Even though I eat wholesome, unprocessed foods most of the time, I still from time to time eat processed and packaged foods. And truth be told, if you’re savvy and eat the right processed and packaged foods, they’re not too bad for you.
With all that being said, here is the skinny on reading nutrition labels! (pun sort of intended there :))
***also, these are for the United States, other countries are pretty similar, but all these following information apply specifically to the United States
–First, nutrition fact labels are mandated by the FDA (Food and Drug Administration). So on all packaged and processed foods, you’ll find the “Nutrition Facts” box plus the ingredients list.
–Starting with the “Nutrition Facts” box, these come in two ways. The vertical and horizontal. The vertical format is a lot easier to look and use, while the horizontal format is more confusing. The horizontal format is usually placed on foods that are smaller and make it hard for the vertical format to fit on, think about granola bars and such.
–Now under the big bold “Nutrition Facts” header, you have the serving size and servings per container. This is really important to look at.
First, it’s important when comparing two different food items while at the store. Let’s say you pick up a bag of granola and just like everyone, your eyes go to the Calories section. You see that granola A has 200 Calories while granola B has 150.
So you assume that granola B has less Caloric content and put that in your cart. HOWEVER, what if the serving size of granola A was 1 cup while the serving size of granola B was a quarter cup? This means that you just put the high caloric granola (not that calorie high foods are bad since not all calories are created equal) in your cart unintentionally. You need four serving sizes of granola B to match one serving size of granola A. So it’s actually a comparison between granola B’s 600 Calories to granola A’s 200 Calories.
It’s also important to note that the serving size that the food company recommends isn’t always the right portion. The food companies can make their serving size as big and small as they want to. So while you may think that eating 1 cup of granola is okay because that’s what the serving size says, 1 cup of granola might be in reality too much.
Nevertheless, you do want to be aware of the servings per container even if the servings themselves may not be correct. You don’t to be eating a whole pint of ice cream when the label specifies the pint is for FOUR, not ONE.

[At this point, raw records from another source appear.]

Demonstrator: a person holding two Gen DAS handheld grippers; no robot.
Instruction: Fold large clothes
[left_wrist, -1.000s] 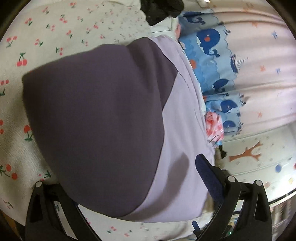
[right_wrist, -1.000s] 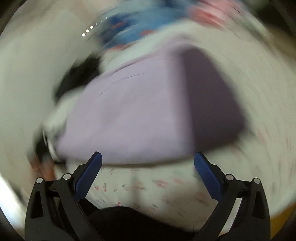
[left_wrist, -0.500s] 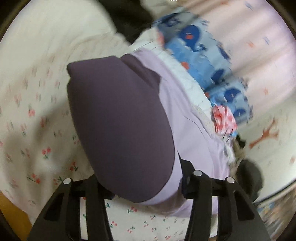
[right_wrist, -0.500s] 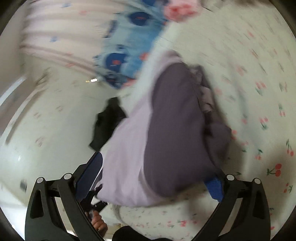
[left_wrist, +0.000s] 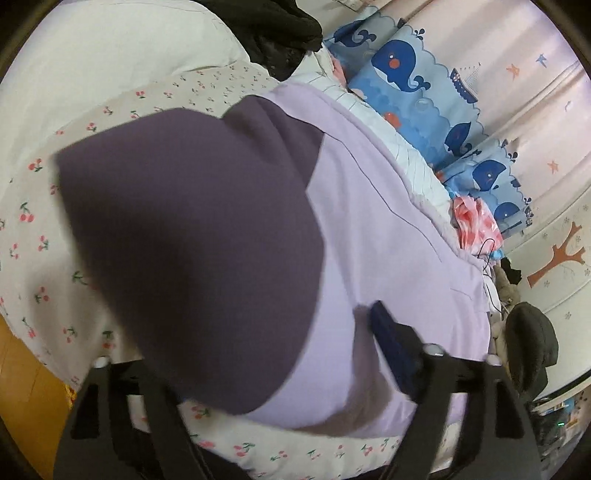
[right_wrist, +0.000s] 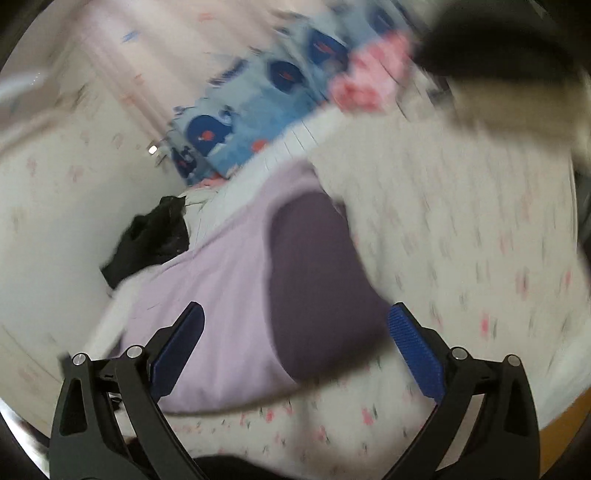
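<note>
A folded garment (left_wrist: 388, 240), lilac with a dark purple panel (left_wrist: 203, 240), lies on the cherry-print bed sheet (left_wrist: 37, 258). My left gripper (left_wrist: 266, 343) hovers close over its near edge and its jaws are opening. The blue right pad (left_wrist: 391, 350) stands clear above the lilac cloth; the left pad is hidden under the dark panel. In the blurred right wrist view the same garment (right_wrist: 229, 295) lies between and beyond the fingers of my right gripper (right_wrist: 295, 347). That gripper is open and both its blue pads are free of the cloth.
A blue whale-print cloth (left_wrist: 406, 74) and a pink bundle (left_wrist: 476, 221) lie behind the garment. A black garment (left_wrist: 273, 29) sits at the far corner, a dark rounded object (left_wrist: 528, 343) at the right. Wooden floor (left_wrist: 22, 387) shows past the sheet's edge.
The left jaws narrowed around the garment's near edge half a second ago and have spread wide again. The right gripper has risen and swung, so the garment sits lower and flatter between its fingers.
</note>
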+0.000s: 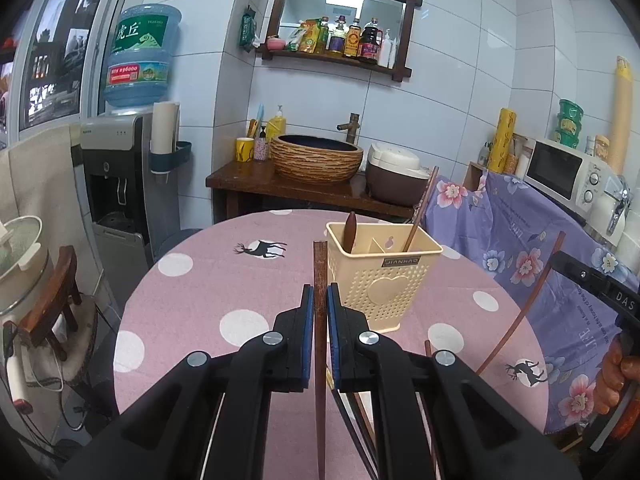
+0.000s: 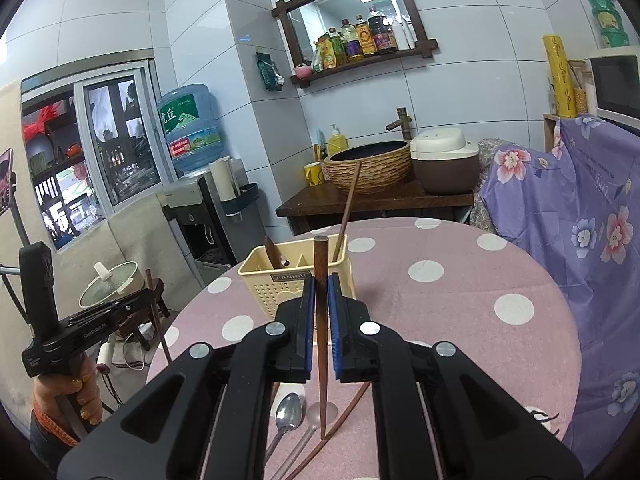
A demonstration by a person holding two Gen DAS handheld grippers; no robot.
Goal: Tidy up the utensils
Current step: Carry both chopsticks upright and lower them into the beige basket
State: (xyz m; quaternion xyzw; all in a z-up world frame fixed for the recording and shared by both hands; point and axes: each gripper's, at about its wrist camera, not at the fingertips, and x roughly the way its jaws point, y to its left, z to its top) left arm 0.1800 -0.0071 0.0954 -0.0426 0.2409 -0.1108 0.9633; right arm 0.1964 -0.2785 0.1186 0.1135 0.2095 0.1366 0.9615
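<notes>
The utensil holder [image 1: 382, 270] is set on the round table [image 1: 208, 304], toward its far side. Two utensils are stood inside the holder, in separate compartments. Behind the holder, a basin [image 1: 317, 157] and a rice cooker [image 1: 396, 174] are placed on a wooden counter [image 1: 256, 178]. A spoon [image 2: 289, 412] is laid before the holder, on the table's near edge
</notes>
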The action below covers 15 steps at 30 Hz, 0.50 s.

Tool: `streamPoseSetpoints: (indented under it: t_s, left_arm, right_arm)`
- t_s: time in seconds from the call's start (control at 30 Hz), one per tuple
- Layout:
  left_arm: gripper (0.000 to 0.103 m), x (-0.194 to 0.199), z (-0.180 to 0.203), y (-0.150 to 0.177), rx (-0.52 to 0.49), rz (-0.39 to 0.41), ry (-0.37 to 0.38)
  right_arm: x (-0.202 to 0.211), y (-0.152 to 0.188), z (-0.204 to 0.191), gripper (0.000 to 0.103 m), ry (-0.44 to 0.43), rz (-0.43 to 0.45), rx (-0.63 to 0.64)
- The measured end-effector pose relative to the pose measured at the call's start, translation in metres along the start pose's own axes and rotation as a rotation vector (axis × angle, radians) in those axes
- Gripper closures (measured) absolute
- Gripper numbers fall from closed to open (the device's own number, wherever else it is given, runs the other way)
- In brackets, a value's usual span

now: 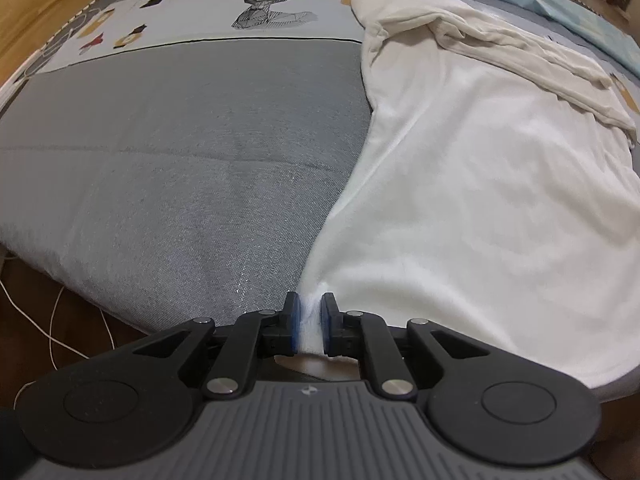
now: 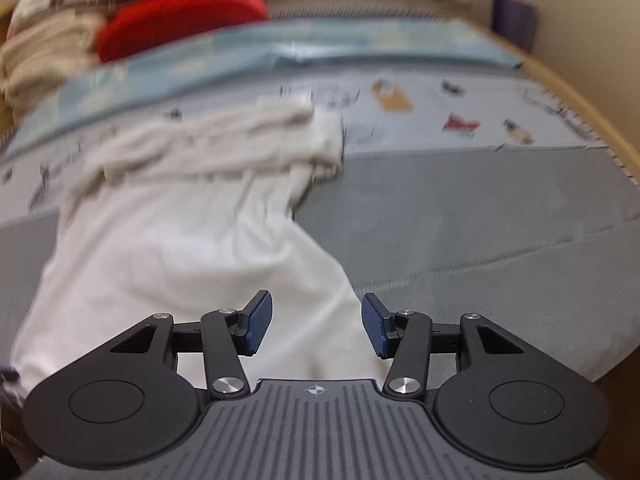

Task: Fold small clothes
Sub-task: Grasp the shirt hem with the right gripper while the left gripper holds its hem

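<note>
A white garment (image 1: 480, 200) lies spread on the grey bed cover (image 1: 180, 152), its far end bunched into cream folds. My left gripper (image 1: 311, 322) is shut on the garment's near left corner, and white cloth shows pinched between the blue pads. In the right wrist view the same garment (image 2: 180, 248) stretches away from the near edge toward a rumpled far end. My right gripper (image 2: 317, 326) hovers over the garment's near right edge, open, with its blue pads (image 2: 258, 322) apart and not pressing on the cloth. The right view is blurred.
A printed sheet with a deer drawing (image 1: 272, 4) runs across the far side of the bed. A pile of clothes with a red piece (image 2: 180, 12) sits at the far left. A white cable (image 1: 56, 320) lies on the floor below the bed's near edge. A wooden bed frame (image 2: 592, 112) borders the right.
</note>
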<state>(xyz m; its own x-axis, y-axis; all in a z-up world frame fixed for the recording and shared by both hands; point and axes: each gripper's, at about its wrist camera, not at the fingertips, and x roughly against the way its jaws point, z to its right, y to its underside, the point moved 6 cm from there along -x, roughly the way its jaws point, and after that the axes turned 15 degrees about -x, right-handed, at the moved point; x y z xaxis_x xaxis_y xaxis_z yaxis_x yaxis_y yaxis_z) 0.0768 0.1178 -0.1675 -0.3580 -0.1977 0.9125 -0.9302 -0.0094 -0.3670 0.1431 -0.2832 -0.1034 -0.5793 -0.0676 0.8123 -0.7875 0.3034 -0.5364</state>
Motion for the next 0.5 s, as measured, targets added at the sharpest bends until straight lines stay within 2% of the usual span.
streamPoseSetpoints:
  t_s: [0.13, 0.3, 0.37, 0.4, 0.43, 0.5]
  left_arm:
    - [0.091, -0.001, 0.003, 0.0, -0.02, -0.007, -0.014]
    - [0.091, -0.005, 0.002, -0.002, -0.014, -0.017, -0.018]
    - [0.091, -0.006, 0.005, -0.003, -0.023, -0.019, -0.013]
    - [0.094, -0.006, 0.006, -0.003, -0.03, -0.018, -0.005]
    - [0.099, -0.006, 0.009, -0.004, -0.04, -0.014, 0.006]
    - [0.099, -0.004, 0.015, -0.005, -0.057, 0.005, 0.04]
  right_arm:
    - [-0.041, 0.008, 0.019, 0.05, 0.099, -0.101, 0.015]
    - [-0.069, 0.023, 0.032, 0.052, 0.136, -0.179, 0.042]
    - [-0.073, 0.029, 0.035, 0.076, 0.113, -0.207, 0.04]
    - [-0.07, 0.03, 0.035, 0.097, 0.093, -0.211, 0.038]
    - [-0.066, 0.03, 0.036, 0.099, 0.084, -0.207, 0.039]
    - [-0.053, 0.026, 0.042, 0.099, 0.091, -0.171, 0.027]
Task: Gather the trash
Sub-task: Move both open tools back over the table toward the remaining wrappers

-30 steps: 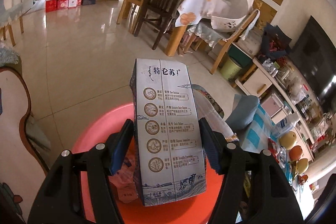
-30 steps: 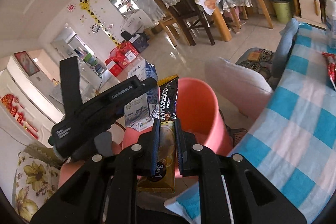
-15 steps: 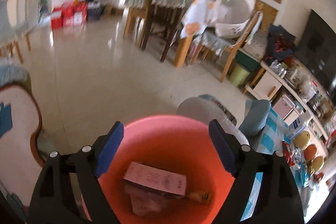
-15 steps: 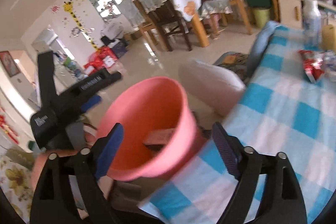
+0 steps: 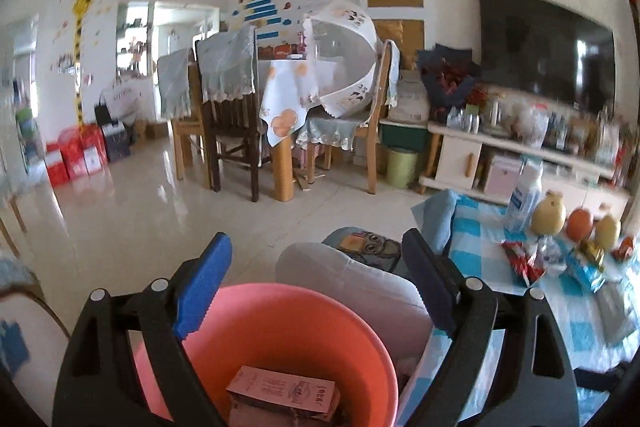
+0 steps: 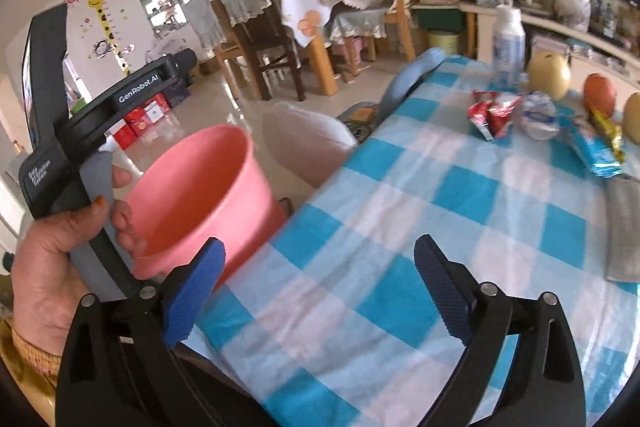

–Next, are Calories. I don’t think I have to talk too much on this section since Calories are what seem to run the food industry.
The scientific terms don’t really help much in defining a Calories (If you’re interested, one Calorie is the energy needed to raise one gram of water one degree Celsius).
We have all heard the phrase that not all Calories are equal, so Calories shouldn’t really dictate whether or not you eat the food. It really puzzles me to see people eat so many of those rice cakes. Whenever I ask them why, the response is something along the lines of low calories.
In terms of Calories, Serena is my role model. I remember that she told me that doesn’t really pay attention to Calories, and that’s amazing. That’s how we should live. (Now this shouldn’t be misinterpreted into a message where you are allowed to eat anything you want. NO, this is not that.)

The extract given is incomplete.